** Exercise aim **
Every line of the listing is returned unchanged, and every picture is dropped.

++++++++++++++++++++

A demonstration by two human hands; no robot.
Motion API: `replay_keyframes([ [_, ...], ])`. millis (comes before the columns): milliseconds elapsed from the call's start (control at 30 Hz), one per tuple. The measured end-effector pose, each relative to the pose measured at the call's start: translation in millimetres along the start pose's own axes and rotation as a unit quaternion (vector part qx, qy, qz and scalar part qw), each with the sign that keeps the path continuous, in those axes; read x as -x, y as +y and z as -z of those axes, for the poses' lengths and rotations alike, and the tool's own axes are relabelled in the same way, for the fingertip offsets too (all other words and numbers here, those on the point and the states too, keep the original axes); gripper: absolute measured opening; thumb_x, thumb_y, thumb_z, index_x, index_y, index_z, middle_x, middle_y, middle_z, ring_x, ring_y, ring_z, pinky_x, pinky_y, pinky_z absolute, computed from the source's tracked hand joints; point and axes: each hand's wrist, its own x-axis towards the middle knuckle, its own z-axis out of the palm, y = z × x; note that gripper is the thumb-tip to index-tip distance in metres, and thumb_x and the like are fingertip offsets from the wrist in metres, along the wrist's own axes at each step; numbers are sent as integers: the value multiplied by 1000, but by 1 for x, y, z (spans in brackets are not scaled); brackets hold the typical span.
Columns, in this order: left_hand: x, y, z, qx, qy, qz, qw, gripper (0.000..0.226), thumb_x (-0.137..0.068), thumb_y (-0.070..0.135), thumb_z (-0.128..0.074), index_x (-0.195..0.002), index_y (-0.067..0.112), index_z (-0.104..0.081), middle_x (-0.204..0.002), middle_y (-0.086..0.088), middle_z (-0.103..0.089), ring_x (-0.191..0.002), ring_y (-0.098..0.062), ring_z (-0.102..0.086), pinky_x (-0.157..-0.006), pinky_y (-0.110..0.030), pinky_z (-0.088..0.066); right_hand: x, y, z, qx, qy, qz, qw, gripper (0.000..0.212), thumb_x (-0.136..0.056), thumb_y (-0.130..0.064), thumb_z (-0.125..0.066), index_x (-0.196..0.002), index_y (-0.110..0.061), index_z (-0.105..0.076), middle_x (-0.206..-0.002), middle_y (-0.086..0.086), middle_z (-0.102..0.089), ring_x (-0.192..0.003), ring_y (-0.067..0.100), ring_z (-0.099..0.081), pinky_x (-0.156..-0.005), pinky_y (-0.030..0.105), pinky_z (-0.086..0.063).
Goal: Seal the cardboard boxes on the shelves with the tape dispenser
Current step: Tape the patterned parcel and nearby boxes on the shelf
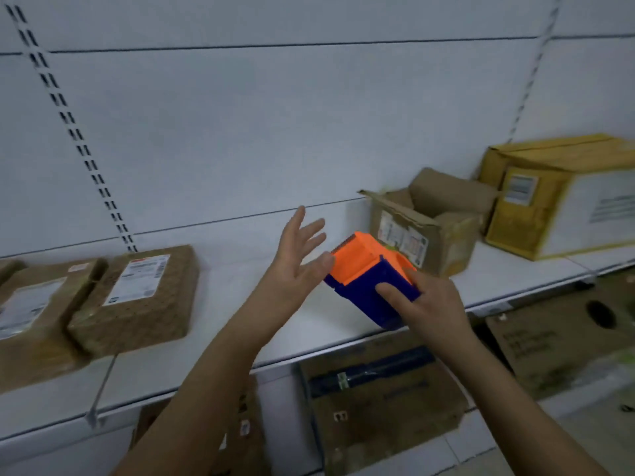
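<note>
My right hand (429, 304) grips an orange and blue tape dispenser (367, 269) in the air above the white shelf (240, 324). My left hand (295, 259) is open with spread fingers, its thumb touching the dispenser's orange top. Behind the dispenser stands a small brown cardboard box (426, 228) with its flaps open. To its right sits a bigger yellow cardboard box (563, 197) with closed flaps. Two flat brown parcels with white labels, one (137, 297) beside the other (37, 314), lie at the left of the shelf.
A white back panel with slotted uprights (79, 139) rises behind the shelf. Under the shelf lie more cardboard boxes, one (381, 403) with a dark strip across it and one (563, 345) with a round hole. The picture is blurred.
</note>
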Motion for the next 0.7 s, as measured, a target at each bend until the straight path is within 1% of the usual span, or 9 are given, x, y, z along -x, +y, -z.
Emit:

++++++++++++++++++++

** Output below **
A demonstration by two human hands; no robot.
Motion API: `replay_keyframes([ [_, ...], ])`. millis (comes before the columns): milliseconds elapsed from the call's start (control at 30 Hz), one per tuple. The measured end-effector pose, each relative to the pose measured at the call's start: translation in millimetres along the start pose's own axes and rotation as a unit quaternion (vector part qx, qy, qz and scalar part qw), each with the sign that keeps the path continuous, in those axes; read x as -x, y as +y and z as -z of those axes, for the poses' lengths and rotations alike, and the tool's own axes are relabelled in the same way, for the fingertip offsets too (all other words and numbers here, those on the point and the states too, keep the original axes); gripper: absolute measured opening; thumb_x, thumb_y, thumb_z, index_x, index_y, index_z, middle_x, middle_y, middle_z, ring_x, ring_y, ring_z, pinky_x, pinky_y, pinky_z absolute, computed from the source's tracked hand joints; point and axes: each hand's wrist, its own x-axis towards the middle knuckle, its own z-axis out of the palm, y = z × x; note that gripper is the thumb-tip to index-tip distance in metres, and thumb_x and the like are fingertip offsets from the wrist in metres, along the wrist's own axes at each step; numbers are sent as integers: the value multiplied by 1000, but by 1 for x, y, z (spans in brackets are not scaled); brackets hold the typical span.
Columns, in this order: left_hand: x, y, z, qx, qy, qz, qw, gripper (0.000..0.226), thumb_x (-0.137..0.068), thumb_y (-0.070..0.135), thumb_z (-0.128..0.074), index_x (-0.195..0.002), index_y (-0.067..0.112), index_z (-0.104..0.081), middle_x (-0.204..0.002), middle_y (-0.086..0.088), middle_z (-0.103..0.089), ring_x (-0.191..0.002), ring_y (-0.098..0.062), ring_z (-0.102..0.086), pinky_x (-0.157..-0.006), pinky_y (-0.110..0.030), pinky_z (-0.088..0.066); right_hand: x, y, z, qx, qy, qz, qw, gripper (0.000..0.212), thumb_x (-0.136..0.056), thumb_y (-0.130..0.064), thumb_z (-0.125..0.066), index_x (-0.196..0.002), index_y (-0.110..0.061), index_z (-0.105..0.076), middle_x (-0.206..-0.002), middle_y (-0.086..0.086), middle_z (-0.102..0.089), ring_x (-0.192..0.003), ring_y (-0.067..0.100), ring_z (-0.099..0.081), pinky_x (-0.156..-0.005), pinky_y (-0.030..0.105), pinky_z (-0.086..0.063).
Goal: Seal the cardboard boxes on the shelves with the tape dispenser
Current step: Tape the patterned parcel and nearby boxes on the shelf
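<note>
My right hand (429, 304) grips an orange and blue tape dispenser (367, 269) in the air above the white shelf (240, 324). My left hand (295, 259) is open with spread fingers, its thumb touching the dispenser's orange top. Behind the dispenser stands a small brown cardboard box (426, 228) with its flaps open. To its right sits a bigger yellow cardboard box (563, 197) with closed flaps. Two flat brown parcels with white labels, one (137, 297) beside the other (37, 314), lie at the left of the shelf.
A white back panel with slotted uprights (79, 139) rises behind the shelf. Under the shelf lie more cardboard boxes, one (381, 403) with a dark strip across it and one (563, 345) with a round hole. The picture is blurred.
</note>
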Motion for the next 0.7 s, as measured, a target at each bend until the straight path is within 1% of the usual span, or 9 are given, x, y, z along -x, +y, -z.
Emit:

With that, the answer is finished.